What is needed: Give again the lines of the data from its first line through the line with "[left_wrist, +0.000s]". Change nothing.

━━━ Data extracts

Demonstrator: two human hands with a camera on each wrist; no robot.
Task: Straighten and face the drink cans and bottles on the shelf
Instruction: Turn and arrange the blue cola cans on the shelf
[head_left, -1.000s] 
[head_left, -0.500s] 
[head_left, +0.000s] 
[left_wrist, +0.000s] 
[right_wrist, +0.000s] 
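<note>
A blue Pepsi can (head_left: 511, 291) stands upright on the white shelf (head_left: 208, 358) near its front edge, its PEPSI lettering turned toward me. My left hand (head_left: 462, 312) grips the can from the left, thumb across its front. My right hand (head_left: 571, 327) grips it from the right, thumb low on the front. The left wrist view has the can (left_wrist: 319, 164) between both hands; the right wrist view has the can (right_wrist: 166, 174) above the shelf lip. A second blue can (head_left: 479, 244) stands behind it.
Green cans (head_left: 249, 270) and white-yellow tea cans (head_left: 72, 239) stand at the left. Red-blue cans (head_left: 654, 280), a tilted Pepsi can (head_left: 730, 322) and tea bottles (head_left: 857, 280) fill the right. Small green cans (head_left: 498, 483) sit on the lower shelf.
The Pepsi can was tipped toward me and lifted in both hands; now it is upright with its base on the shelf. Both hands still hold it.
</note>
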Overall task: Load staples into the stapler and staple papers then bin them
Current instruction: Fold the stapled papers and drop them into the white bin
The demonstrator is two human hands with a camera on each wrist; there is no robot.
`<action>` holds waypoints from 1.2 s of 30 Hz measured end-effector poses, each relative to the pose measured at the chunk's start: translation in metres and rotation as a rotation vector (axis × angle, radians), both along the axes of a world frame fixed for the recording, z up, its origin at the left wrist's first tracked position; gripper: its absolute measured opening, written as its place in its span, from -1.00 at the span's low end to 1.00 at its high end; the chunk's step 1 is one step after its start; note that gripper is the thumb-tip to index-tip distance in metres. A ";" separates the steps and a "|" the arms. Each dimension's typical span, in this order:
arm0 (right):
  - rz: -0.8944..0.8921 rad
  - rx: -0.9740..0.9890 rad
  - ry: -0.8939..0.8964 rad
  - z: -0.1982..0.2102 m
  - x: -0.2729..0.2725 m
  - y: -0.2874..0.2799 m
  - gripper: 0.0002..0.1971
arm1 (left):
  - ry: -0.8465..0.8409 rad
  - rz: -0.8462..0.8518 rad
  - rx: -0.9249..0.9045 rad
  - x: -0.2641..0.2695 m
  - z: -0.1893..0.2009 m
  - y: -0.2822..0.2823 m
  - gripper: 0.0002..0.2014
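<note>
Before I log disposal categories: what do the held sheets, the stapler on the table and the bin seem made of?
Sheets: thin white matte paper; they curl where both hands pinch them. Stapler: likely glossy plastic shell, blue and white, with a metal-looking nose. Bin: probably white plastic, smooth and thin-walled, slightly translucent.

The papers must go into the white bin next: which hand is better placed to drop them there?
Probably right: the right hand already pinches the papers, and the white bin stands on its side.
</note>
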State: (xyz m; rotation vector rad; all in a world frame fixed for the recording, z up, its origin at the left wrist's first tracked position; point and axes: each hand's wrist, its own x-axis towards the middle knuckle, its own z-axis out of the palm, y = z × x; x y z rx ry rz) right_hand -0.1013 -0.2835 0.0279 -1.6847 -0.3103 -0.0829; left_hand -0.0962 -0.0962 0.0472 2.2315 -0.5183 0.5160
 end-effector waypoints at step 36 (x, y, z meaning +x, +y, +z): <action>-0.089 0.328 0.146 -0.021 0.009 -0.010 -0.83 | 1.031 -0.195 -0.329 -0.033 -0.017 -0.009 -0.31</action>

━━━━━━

Task result:
Demonstrator: two human hands with a camera on each wrist; no robot.
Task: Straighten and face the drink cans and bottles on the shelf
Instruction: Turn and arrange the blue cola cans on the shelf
[head_left, -1.000s] 
[head_left, -0.500s] 
[head_left, +0.000s] 
[left_wrist, +0.000s] 

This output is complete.